• Brief: Locate, in the data below, the line that contains "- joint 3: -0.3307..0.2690" and the line that contains "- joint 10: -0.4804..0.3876"; reproduce exactly those two lines and every line between them, nothing more.

··· Data listing ···

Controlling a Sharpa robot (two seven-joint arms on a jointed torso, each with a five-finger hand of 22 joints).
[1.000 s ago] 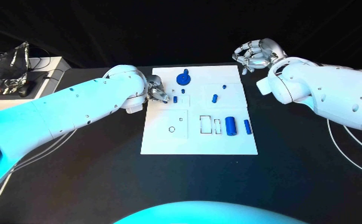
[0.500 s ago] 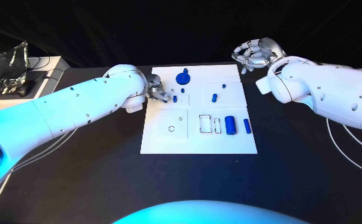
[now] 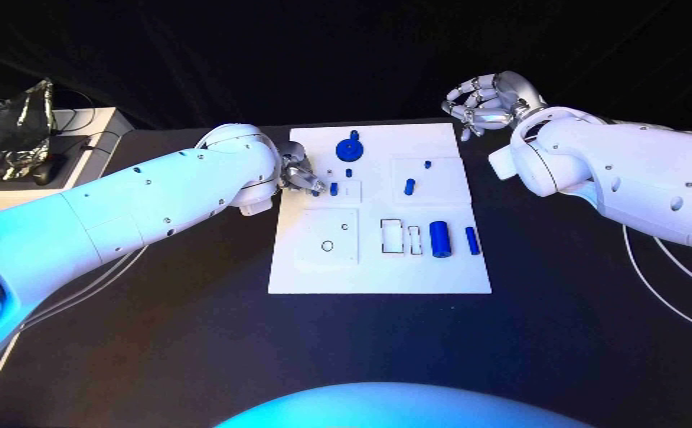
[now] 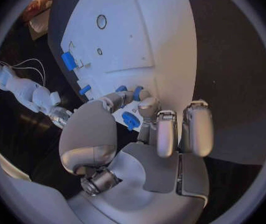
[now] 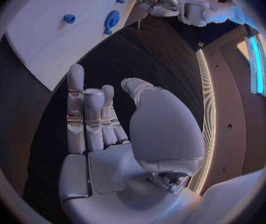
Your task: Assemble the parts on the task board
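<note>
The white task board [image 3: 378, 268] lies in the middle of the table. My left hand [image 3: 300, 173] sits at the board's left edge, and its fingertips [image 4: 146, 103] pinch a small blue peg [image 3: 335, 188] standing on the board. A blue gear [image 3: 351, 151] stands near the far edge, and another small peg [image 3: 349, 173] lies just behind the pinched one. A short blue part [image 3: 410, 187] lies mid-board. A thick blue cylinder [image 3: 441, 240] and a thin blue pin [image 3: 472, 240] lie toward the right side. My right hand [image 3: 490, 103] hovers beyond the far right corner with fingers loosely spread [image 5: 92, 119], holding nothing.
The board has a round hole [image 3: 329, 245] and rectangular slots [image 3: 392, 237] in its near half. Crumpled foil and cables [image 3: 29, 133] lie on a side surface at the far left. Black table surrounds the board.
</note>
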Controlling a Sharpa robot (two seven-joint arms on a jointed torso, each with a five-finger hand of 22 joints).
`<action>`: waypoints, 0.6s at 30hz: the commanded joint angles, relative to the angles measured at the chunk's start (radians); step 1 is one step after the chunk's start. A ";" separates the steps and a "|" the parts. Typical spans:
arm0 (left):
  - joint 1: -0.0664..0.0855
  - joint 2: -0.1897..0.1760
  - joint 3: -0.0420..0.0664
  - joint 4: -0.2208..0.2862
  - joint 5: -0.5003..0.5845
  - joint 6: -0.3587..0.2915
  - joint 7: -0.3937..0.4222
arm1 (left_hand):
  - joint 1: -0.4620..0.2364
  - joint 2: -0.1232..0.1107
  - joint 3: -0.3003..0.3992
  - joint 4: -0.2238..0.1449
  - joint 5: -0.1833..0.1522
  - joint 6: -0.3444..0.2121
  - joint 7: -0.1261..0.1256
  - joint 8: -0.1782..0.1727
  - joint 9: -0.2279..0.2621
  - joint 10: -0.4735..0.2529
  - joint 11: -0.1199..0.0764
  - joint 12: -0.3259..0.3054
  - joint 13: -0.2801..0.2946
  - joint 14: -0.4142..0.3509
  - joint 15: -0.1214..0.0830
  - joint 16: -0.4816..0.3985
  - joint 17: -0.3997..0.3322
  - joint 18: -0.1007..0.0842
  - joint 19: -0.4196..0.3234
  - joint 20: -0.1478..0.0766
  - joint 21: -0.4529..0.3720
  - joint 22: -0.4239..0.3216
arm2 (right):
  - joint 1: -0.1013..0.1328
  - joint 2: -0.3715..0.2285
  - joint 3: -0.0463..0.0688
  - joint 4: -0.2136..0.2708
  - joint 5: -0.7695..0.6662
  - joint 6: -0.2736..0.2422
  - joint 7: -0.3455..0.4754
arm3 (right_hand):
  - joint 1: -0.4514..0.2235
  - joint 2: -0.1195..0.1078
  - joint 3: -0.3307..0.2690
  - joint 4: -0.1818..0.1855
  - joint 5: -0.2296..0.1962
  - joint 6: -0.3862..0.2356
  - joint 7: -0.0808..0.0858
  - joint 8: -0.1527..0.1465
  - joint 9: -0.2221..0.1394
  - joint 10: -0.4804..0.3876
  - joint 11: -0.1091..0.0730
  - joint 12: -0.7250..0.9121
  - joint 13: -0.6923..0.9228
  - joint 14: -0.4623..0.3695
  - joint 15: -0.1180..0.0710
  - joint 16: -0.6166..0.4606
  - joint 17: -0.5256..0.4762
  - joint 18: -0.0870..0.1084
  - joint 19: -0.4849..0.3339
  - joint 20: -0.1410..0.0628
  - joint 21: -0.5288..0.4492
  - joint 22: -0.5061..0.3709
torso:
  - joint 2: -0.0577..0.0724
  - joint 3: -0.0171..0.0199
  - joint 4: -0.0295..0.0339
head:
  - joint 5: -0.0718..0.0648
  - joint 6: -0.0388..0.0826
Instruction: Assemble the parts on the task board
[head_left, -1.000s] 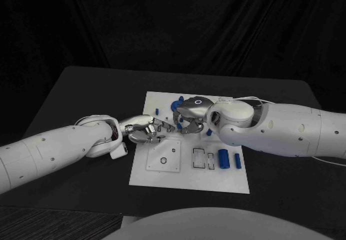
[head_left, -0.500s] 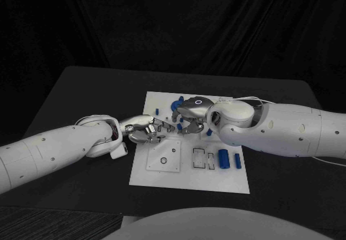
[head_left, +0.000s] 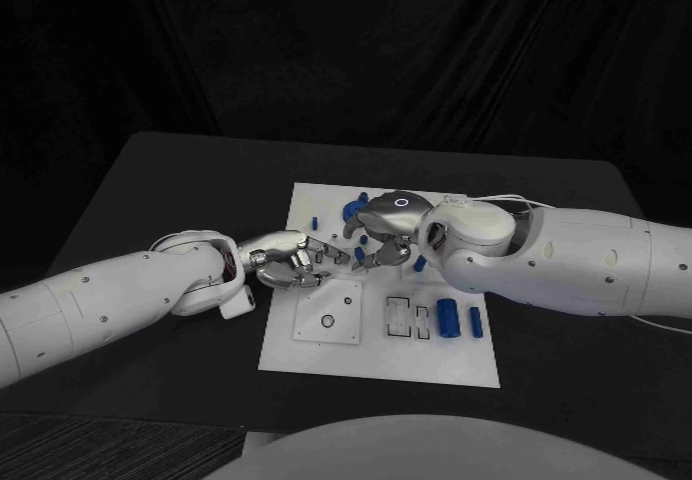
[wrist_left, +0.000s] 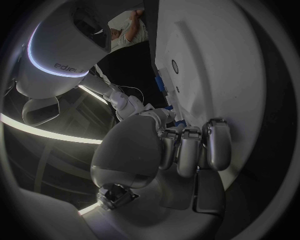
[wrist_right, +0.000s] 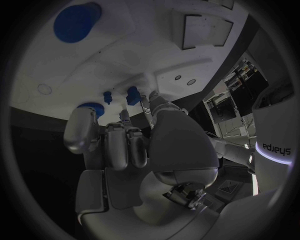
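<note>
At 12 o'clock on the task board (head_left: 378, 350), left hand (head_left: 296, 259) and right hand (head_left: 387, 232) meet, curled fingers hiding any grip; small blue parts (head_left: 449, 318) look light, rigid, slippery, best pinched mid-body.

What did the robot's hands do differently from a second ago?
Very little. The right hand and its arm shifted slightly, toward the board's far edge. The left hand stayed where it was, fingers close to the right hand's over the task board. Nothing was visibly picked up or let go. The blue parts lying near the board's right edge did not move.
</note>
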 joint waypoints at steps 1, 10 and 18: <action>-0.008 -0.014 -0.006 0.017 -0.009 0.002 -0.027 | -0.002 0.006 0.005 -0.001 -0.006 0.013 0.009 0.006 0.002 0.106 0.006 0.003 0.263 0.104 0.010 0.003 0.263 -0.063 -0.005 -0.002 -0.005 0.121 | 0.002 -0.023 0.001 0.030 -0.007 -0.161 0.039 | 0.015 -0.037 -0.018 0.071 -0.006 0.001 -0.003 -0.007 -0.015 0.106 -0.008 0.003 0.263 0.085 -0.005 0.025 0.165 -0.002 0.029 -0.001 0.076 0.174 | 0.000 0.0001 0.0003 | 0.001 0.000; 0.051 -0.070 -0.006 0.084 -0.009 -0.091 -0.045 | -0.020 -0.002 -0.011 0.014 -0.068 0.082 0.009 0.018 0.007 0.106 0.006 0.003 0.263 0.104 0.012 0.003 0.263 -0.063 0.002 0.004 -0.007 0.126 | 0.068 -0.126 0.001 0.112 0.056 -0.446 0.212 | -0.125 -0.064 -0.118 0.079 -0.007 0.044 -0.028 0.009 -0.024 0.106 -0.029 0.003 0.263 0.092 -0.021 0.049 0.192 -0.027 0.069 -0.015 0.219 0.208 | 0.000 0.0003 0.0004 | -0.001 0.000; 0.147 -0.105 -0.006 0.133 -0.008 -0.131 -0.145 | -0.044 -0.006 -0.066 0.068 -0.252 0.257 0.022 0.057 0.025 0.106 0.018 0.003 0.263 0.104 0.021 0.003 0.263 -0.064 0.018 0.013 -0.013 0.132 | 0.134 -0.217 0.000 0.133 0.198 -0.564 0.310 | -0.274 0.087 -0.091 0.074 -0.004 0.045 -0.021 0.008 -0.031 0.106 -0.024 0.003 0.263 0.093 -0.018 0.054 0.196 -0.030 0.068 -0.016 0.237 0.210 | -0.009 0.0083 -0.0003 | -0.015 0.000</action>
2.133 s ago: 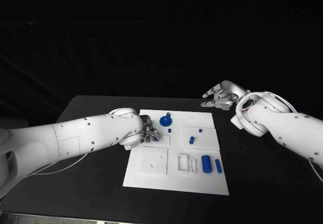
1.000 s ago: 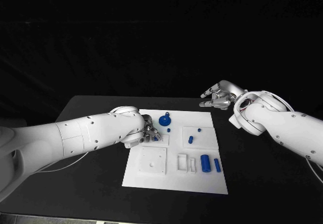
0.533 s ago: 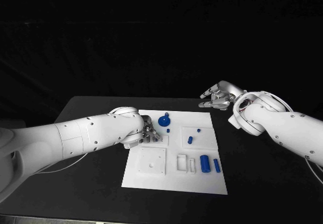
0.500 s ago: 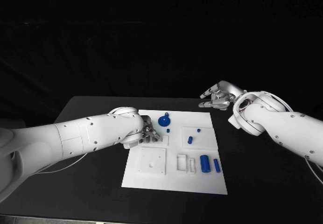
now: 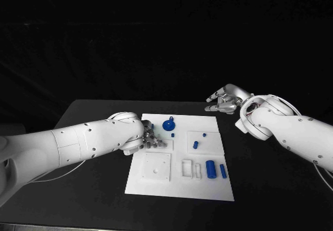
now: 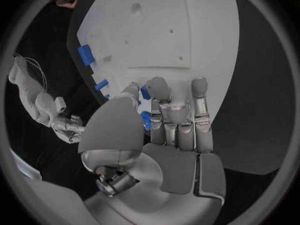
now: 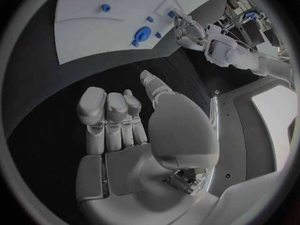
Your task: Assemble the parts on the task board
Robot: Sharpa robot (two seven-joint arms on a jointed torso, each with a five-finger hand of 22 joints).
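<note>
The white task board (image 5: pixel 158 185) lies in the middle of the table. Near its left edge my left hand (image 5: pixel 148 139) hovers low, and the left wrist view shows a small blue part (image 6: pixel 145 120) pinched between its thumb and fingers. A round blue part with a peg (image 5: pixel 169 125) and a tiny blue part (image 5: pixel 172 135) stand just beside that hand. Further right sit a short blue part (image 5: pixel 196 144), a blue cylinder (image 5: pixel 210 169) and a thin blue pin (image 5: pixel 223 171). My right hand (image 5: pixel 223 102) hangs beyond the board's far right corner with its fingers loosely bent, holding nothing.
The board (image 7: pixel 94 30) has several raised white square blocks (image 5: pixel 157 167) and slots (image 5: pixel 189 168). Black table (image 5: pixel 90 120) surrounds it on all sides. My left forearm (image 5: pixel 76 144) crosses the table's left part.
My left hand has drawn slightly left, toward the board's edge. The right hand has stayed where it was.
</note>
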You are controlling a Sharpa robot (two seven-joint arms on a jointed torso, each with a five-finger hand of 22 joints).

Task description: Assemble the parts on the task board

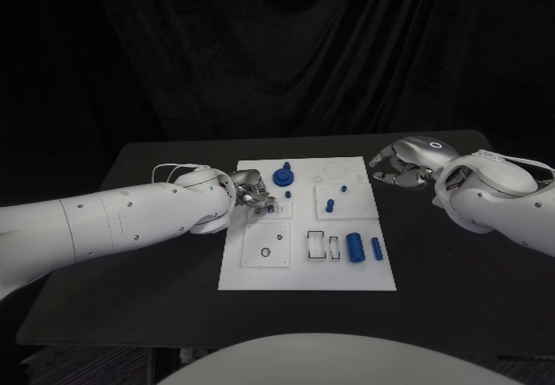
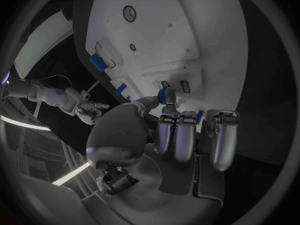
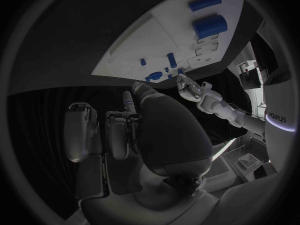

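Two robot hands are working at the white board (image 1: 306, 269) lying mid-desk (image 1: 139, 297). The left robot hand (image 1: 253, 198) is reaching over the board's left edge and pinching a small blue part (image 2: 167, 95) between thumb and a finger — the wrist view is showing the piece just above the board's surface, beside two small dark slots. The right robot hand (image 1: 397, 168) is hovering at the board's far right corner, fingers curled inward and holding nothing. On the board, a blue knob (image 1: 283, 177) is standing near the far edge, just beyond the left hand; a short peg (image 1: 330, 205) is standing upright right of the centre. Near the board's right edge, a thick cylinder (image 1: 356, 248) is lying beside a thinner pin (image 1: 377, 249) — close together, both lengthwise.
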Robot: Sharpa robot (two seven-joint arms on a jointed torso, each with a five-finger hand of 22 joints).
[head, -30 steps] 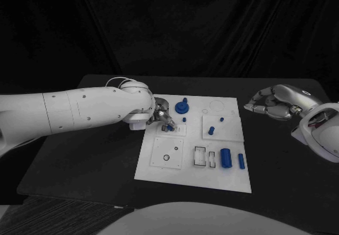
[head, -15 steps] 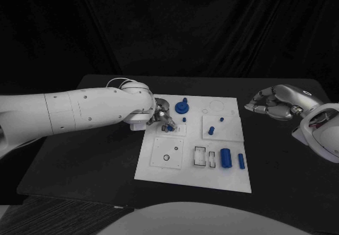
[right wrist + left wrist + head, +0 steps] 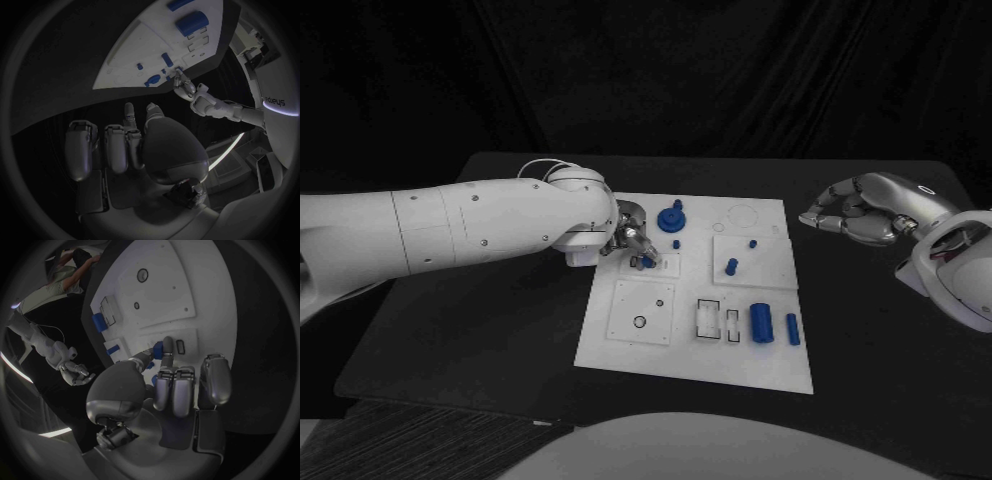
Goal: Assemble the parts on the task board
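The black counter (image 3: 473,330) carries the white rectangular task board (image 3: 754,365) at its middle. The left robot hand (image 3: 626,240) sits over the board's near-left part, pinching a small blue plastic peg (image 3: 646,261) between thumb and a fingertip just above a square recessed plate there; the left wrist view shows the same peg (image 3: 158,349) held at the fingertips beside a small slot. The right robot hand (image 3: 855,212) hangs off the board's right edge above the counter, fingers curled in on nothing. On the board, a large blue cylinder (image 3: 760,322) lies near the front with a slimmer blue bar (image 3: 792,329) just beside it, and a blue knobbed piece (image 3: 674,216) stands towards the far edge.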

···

• Answer for this exercise:
  - joint 3: -0.3307..0.2690
  - joint 4: -0.1818..0.1855
  - joint 5: -0.2296..0.1962
  - joint 6: -0.3862..0.2356
  - joint 7: -0.0808..0.0858
  - joint 8: -0.1527..0.1465
  - joint 9: -0.2221..0.1394
  - joint 10: -0.4804..0.3876

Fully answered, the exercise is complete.